§ **Assigned task**: Transcribe all the data, leaving each word as it is.

§ **Information provided**:
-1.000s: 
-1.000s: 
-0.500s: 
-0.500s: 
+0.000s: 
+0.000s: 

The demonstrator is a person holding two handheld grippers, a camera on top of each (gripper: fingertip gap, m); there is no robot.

§ **Response to the task**:
-1.000s: 
-1.000s: 
-0.500s: 
-0.500s: 
+0.000s: 
+0.000s: 

The demonstrator is a person holding two handheld grippers, a camera on top of each (gripper: fingertip gap, m); there is no robot.

The answer given above is the complete response.